WHAT YOU SHOULD DO
Repeat the data exactly, every last line of it.

INPUT DATA
----

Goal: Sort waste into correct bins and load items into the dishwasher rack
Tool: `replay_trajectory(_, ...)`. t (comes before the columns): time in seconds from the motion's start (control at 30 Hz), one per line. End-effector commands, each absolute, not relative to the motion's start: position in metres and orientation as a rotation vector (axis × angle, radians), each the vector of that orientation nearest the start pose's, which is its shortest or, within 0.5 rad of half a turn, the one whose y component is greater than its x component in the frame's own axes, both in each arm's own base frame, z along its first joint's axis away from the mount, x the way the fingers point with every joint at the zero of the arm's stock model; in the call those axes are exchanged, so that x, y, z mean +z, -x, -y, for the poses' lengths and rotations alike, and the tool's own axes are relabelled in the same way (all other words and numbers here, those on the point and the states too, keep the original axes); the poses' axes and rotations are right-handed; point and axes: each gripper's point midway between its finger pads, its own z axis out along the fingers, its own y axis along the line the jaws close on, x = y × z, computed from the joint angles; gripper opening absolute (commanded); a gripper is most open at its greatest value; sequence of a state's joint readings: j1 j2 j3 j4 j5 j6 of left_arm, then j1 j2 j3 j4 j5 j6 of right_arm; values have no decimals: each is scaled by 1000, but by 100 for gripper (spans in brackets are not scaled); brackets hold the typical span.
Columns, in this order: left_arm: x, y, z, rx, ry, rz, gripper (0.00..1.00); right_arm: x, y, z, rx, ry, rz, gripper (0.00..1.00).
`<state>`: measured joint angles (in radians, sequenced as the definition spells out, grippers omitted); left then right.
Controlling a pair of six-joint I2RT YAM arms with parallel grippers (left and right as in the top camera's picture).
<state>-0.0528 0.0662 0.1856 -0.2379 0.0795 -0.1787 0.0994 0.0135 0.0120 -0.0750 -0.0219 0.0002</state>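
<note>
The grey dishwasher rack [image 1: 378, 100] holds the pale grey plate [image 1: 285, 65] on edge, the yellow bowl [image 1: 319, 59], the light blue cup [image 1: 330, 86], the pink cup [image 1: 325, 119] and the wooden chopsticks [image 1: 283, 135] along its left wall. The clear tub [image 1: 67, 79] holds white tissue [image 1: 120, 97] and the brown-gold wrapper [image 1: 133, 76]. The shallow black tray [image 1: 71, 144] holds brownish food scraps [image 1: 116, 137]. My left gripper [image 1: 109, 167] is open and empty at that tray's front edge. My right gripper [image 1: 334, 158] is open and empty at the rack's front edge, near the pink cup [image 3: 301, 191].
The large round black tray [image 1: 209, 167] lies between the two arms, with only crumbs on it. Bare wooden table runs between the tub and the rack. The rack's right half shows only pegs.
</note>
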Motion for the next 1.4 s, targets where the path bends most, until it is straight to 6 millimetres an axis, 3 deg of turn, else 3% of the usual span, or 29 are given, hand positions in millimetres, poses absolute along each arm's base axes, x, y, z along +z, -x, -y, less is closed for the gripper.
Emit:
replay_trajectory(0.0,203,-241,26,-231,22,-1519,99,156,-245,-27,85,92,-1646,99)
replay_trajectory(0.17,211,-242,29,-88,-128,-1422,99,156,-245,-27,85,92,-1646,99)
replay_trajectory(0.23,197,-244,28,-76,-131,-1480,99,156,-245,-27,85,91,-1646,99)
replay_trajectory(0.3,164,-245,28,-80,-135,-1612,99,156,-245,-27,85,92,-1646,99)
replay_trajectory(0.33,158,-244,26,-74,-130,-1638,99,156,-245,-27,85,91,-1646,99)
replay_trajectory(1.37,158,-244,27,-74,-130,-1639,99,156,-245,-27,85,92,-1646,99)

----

RESULT OF THIS EXERCISE
Goal: Sort waste into correct bins and load items into the dishwasher rack
Tool: `replay_trajectory(_, ...)`. t (comes before the columns): time in seconds from the motion's start (control at 30 Hz), one per line. End-effector commands, each absolute, not relative to the motion's start: position in metres and orientation as a rotation vector (axis × angle, radians), each the vector of that orientation nearest the start pose's, which is its shortest or, within 0.5 rad of half a turn, the one whose y component is greater than its x component in the frame's own axes, both in each arm's own base frame, z along its first joint's axis away from the mount, x the way the fingers point with every joint at the zero of the arm's stock model; in the call those axes are exchanged, so that x, y, z mean +z, -x, -y, for the poses' lengths and rotations alike, and the tool's own axes are relabelled in the same way (all other words and numbers here, those on the point and the states too, keep the original axes); the poses' axes and rotations are right-handed; point and axes: each gripper's point midway between its finger pads, its own z axis out along the fingers, its own y axis along the line the jaws close on, x = y × z, computed from the joint angles; gripper opening absolute (commanded); a gripper is most open at its greatest value; sequence of a state's joint readings: j1 j2 j3 j4 j5 j6 of left_arm, then j1 j2 j3 j4 j5 j6 of right_arm; values have no decimals: each is scaled by 1000, but by 100 for gripper (spans in brackets are not scaled); brackets hold the typical span.
Columns, in this order: left_arm: x, y, z, rx, ry, rz, gripper (0.00..1.00); right_arm: x, y, z, rx, ry, rz, gripper (0.00..1.00).
`<state>`: measured joint angles (in radians, sequenced as the definition spells out, grippers omitted); left then right.
Controlling a pair of six-joint I2RT YAM arms with parallel grippers (left and right as in the top camera's picture).
<state>-0.0528 0.0662 0.1856 -0.2379 0.0795 -0.1787 0.0994 0.0135 0.0120 -0.0750 -0.0219 0.0002</state>
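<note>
The grey dishwasher rack [image 1: 378, 100] holds the pale grey plate [image 1: 285, 65] on edge, the yellow bowl [image 1: 319, 59], the light blue cup [image 1: 330, 86], the pink cup [image 1: 325, 119] and the wooden chopsticks [image 1: 283, 135] along its left wall. The clear tub [image 1: 67, 79] holds white tissue [image 1: 120, 97] and the brown-gold wrapper [image 1: 133, 76]. The shallow black tray [image 1: 71, 144] holds brownish food scraps [image 1: 116, 137]. My left gripper [image 1: 109, 167] is open and empty at that tray's front edge. My right gripper [image 1: 334, 158] is open and empty at the rack's front edge, near the pink cup [image 3: 301, 191].
The large round black tray [image 1: 209, 167] lies between the two arms, with only crumbs on it. Bare wooden table runs between the tub and the rack. The rack's right half shows only pegs.
</note>
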Motion for the next 1.4 s, targets where the path bends most, until it is straight to 6 millimetres an axis, 3 deg of turn, else 3% of the usual span, or 29 are given, hand positions in millimetres, poses absolute along each arm's base axes, x, y, z along +z, -x, -y, less is closed for the gripper.
Emit:
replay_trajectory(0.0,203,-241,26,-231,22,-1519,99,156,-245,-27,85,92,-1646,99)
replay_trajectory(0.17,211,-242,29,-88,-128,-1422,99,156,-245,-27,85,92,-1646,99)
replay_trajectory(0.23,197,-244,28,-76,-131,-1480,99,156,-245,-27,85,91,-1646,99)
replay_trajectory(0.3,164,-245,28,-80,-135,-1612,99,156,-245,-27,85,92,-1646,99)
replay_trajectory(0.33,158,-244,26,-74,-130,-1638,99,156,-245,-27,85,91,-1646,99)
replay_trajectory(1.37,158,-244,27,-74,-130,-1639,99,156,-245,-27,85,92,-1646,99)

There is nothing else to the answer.